◆ YOUR GOAL ◆
All lines of the entries with "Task" in them must be listed.

◆ EXCERPTED RECORDS ◆
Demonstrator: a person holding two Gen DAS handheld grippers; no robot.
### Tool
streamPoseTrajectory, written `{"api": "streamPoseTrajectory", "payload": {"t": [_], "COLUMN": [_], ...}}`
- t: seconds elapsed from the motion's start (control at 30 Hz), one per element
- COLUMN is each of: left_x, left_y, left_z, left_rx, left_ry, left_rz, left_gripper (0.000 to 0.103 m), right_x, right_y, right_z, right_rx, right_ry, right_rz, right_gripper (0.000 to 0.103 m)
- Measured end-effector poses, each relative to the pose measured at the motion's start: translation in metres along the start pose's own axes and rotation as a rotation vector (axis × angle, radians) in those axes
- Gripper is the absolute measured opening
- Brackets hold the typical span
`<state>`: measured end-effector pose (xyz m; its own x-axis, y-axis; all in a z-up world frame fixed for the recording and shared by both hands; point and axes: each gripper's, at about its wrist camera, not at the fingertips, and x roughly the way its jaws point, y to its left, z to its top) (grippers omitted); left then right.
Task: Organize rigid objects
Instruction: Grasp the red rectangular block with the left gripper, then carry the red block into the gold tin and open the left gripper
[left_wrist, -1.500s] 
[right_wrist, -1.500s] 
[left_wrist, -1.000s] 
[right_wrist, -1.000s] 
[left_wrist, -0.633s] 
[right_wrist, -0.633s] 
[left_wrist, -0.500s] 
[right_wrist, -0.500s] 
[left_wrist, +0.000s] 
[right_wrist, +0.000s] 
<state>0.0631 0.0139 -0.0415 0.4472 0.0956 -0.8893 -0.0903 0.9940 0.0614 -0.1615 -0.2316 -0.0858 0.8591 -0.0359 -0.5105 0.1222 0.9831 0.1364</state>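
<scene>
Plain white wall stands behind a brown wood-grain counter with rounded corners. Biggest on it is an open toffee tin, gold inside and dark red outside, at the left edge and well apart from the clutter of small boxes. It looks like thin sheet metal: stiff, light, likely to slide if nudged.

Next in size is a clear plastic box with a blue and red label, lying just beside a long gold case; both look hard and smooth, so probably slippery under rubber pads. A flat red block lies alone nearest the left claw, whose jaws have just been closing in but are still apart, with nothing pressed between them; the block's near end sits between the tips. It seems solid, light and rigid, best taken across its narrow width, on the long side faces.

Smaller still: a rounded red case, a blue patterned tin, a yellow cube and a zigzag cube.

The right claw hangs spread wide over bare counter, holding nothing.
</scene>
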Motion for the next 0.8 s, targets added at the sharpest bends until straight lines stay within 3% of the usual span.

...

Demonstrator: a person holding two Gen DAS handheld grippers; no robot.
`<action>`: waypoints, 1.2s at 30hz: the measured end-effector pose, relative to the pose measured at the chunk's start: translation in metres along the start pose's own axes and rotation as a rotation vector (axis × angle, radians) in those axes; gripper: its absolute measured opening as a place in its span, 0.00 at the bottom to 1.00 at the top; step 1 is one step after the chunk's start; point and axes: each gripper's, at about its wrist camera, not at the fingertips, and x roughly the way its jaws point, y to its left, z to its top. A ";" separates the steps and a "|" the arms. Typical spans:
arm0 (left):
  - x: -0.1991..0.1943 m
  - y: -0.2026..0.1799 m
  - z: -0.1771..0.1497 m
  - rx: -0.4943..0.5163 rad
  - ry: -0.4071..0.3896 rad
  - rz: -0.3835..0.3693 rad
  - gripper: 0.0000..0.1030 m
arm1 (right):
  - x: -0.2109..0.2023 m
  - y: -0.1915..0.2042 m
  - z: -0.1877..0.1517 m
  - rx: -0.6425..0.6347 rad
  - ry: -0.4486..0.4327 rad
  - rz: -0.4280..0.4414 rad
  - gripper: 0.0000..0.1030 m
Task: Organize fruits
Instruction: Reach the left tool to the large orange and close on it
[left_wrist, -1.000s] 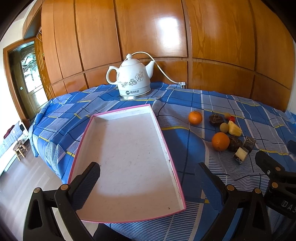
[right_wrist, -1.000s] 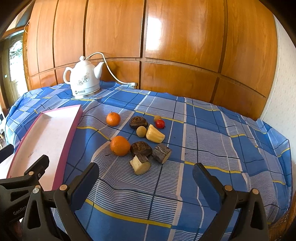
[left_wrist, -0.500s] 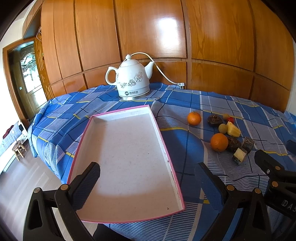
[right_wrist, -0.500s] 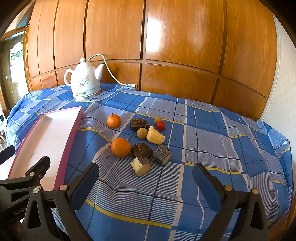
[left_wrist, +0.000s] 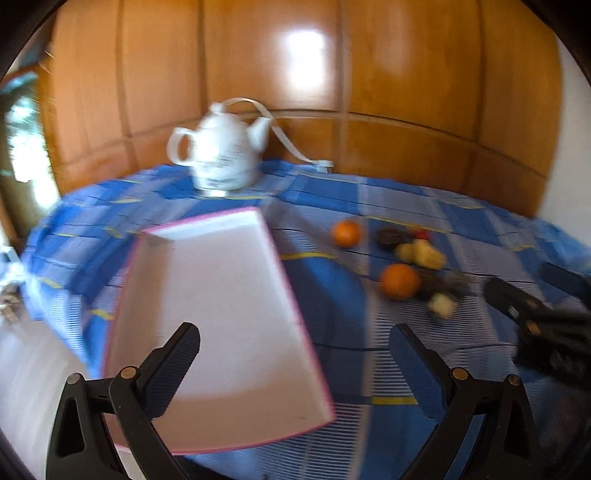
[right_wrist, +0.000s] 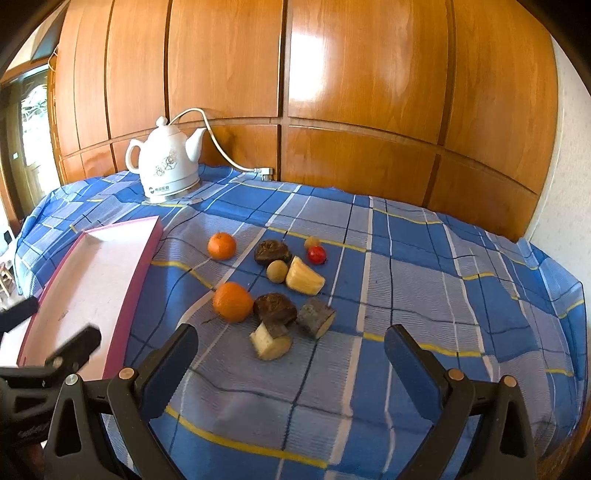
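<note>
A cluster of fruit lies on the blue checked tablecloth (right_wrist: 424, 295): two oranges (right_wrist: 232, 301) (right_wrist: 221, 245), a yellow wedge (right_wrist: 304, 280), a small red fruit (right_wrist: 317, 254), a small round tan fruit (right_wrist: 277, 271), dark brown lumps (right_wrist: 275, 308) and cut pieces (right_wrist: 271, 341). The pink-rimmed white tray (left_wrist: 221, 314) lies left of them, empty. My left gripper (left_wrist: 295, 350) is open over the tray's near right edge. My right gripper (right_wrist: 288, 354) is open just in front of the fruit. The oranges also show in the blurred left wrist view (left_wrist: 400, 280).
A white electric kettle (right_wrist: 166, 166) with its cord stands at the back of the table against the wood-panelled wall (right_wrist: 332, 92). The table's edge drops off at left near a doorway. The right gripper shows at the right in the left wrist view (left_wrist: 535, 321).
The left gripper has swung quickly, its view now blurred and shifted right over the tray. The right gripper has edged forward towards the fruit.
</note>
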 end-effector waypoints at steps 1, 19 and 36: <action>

◆ FINAL ANSWER ◆
Task: Organize rigid objects
Task: Organize fruits

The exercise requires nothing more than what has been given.